In Honduras, a similar obsession with power is a guiding motivation for Hernández’s rejection of the recent elections. He broke with centuries of precedent and abolished the one-term limit on presidential terms.
The Strategy:
Both leaders have clearly zeroed in on term limits, and the associated electoral procedures, as the most effective strategy of executive aggrandizement. This strategy involves the long-term, systematic politicization, cooptation, and consequent erosion of key institutions of checks and balances. The resulting rubber stamp governing bodies carry out the presidents’ attack on term limits and, thus, on democracy.

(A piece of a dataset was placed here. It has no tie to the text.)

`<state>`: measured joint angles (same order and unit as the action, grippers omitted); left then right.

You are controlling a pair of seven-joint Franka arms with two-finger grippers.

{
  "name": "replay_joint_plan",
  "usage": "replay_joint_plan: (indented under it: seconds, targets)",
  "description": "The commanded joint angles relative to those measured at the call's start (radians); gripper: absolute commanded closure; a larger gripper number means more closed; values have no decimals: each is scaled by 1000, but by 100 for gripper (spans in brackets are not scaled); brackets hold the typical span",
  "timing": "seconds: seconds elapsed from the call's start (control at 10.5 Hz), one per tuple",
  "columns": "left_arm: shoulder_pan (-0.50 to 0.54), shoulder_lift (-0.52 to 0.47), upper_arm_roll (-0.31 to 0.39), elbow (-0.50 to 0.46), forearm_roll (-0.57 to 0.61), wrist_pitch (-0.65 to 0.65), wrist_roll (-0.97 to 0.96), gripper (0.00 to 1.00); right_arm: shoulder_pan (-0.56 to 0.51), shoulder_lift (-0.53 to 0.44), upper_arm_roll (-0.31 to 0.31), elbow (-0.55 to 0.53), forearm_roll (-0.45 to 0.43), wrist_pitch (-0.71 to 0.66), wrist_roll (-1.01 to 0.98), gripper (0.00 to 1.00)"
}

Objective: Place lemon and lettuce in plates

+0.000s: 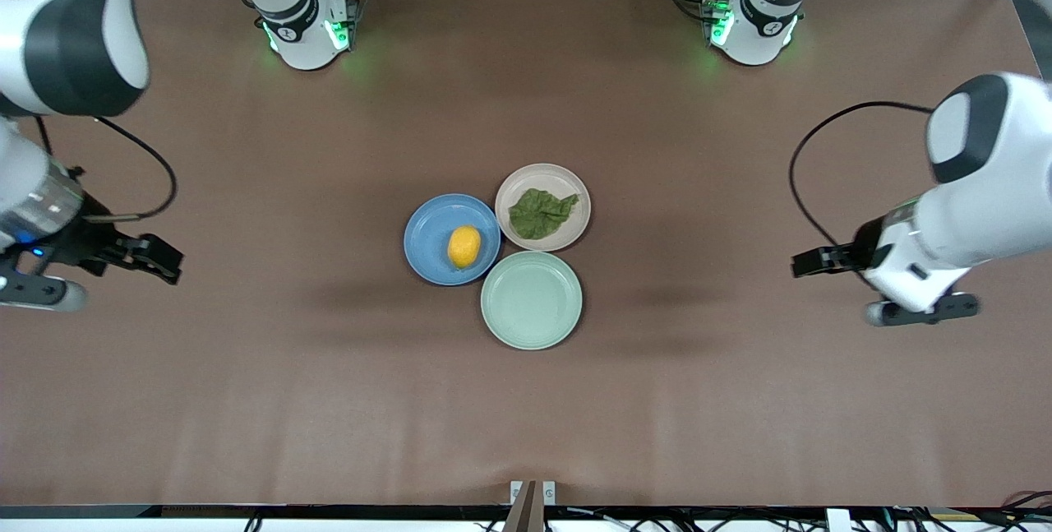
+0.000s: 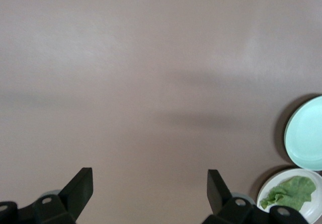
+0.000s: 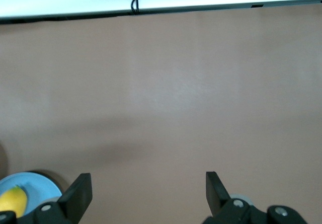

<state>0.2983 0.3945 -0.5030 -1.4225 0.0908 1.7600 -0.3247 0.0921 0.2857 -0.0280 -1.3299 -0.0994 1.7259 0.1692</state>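
The yellow lemon [image 1: 464, 247] lies in the blue plate [image 1: 426, 238] at the table's middle. The dark-green lettuce [image 1: 541, 213] lies in the beige-pink plate [image 1: 567, 184] beside it, farther from the front camera. My left gripper [image 1: 804, 262] is open and empty over bare table toward the left arm's end; its wrist view shows the lettuce [image 2: 292, 192] in its plate [image 2: 317, 211]. My right gripper [image 1: 162, 259] is open and empty over bare table toward the right arm's end; its wrist view shows the lemon [image 3: 11, 201] in the blue plate [image 3: 43, 185].
A pale mint-green plate [image 1: 531, 299] lies empty against the other two plates, nearer the front camera; it also shows in the left wrist view [image 2: 305, 134]. A black cable [image 1: 809, 162] hangs from the left arm.
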Motion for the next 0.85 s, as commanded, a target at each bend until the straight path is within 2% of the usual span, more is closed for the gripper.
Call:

With the constitutional court nearly under his full control, Morales won a 2013 law suit in which his first term (2006 – 2010) was declared null because it preceded the 2009 Constitution that Morales, unsurprisingly, ordered and orchestrated. This was the first attack on term limits. In 2016, after a failed referendum on abolishing term limits, Morales filed a law suit in the Plurinational Constitutional Tribunal claiming that term limits were a form of political persecution.
Bolivia’s constitutional court, as of a few days now, sided with Morales. Despite an outpouring of protests both in Bolivia and abroad, Morales has just paved the way to stand for another term in 2019. If elected, per the court ruling, he would be in power until 2025.

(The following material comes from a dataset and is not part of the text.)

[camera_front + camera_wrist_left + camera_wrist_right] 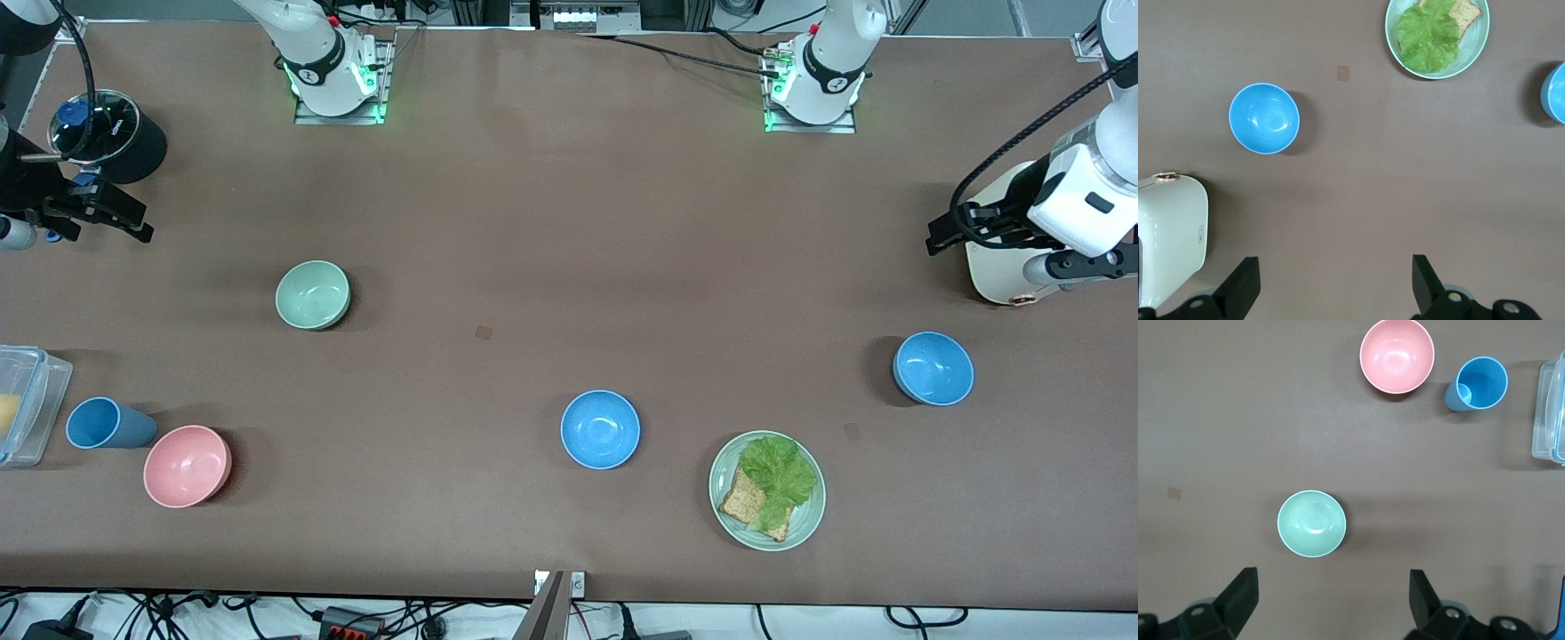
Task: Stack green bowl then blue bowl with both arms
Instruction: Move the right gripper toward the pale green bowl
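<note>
In right wrist view – green bowl (1311, 523)

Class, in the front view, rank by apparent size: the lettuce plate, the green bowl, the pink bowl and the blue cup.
1. Lettuce plate
2. Pink bowl, perhaps only because it is nearer the camera
3. Green bowl
4. Blue cup
</note>
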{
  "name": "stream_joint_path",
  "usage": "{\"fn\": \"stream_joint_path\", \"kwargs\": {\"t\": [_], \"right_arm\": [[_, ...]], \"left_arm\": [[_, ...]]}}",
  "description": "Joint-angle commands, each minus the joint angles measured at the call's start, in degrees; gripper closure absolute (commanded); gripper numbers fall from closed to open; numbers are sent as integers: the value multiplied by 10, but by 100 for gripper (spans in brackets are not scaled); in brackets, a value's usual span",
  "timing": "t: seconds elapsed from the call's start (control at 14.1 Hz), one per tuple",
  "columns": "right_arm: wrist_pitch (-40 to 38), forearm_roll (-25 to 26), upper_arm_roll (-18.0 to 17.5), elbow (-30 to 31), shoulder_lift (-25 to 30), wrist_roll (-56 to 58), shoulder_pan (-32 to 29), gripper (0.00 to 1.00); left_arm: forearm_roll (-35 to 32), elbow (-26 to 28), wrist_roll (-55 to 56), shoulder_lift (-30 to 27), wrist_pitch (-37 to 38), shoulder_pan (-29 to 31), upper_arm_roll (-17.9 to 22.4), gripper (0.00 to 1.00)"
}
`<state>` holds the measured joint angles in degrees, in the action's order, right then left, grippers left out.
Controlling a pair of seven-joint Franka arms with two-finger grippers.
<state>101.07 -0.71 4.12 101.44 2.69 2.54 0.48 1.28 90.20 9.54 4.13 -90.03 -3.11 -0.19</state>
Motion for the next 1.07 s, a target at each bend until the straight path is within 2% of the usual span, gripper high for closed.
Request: {"fn": "stream_joint_path", "kwargs": {"t": [0.0,0.43,0.64,0.99], "right_arm": [[8,10,-3,8,6,-1,0,0],[7,10,-3,8,-3,0,0,0],[6,10,-3,12,-46,1,4,0],[36,9,-3,17,-154,-1,26,0]], "left_arm": [[-1,-1,-29,-2,4,8,-3,0],[13,-2,-38,-1,3,14,-3,0],[23,-1,-37,0,4,19,-1,0],[23,-1,-37,0,12,21,-1,0]]}}
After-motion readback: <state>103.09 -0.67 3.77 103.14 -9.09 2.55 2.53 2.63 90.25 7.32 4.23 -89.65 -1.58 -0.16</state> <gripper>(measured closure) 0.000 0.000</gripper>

Hernández, meanwhile, is seeking to expand the country’s one-term limit to two-terms — for now. This was legalized two years ago in a Supreme Court decision made by 5 judges, all of whom were appointed by Hernández. His historic loss in the past election has thrown a wrench in his pursuit of power, and the fate of democracy is being guarded by the Supreme Electoral Tribunal. A reminder: under the Honduran constitution, this is under the control of the executive branch, the office that Hernández still holds. Prospects for democracy are ever-dimmer as the days since the election drag on.
The Enabler:
Unlike President Maduro in Venezuela, or his predecessor, the late President Hugo Chavez, or even President Correa in Ecuador, both Morales and Hernández enjoy little to no substantive international condemnation. This is, in large part, because procedural democracy is business as usual. Elections are held. Morales performs his indigeneity as a façade to obscure the fact that he has done little, in tangible terms, for Bolivia’s large indigenous population. Hernández’s move to abolish term limits faced little to no criticism from the country’s political and business leaders.
The obfuscation of executive aggrandizement by the ostensible, but convincing, trappings of democracy is an age-old strategy of stealth authoritarians. The de jure legality of their maneuvers enables their de facto anti-democratic character.
Hernández is a reliable conservative, while Morales is considered a champion of the global socialist left. Latin American executive aggrandizement in 2017 knows no partisan boundaries. Rather, it is a chameleonic breed; one which follows the path of least resistance. The crisis of international apathy, coupled with the hollowed out institutions of checks and balances, provide Hernández and Morales just that.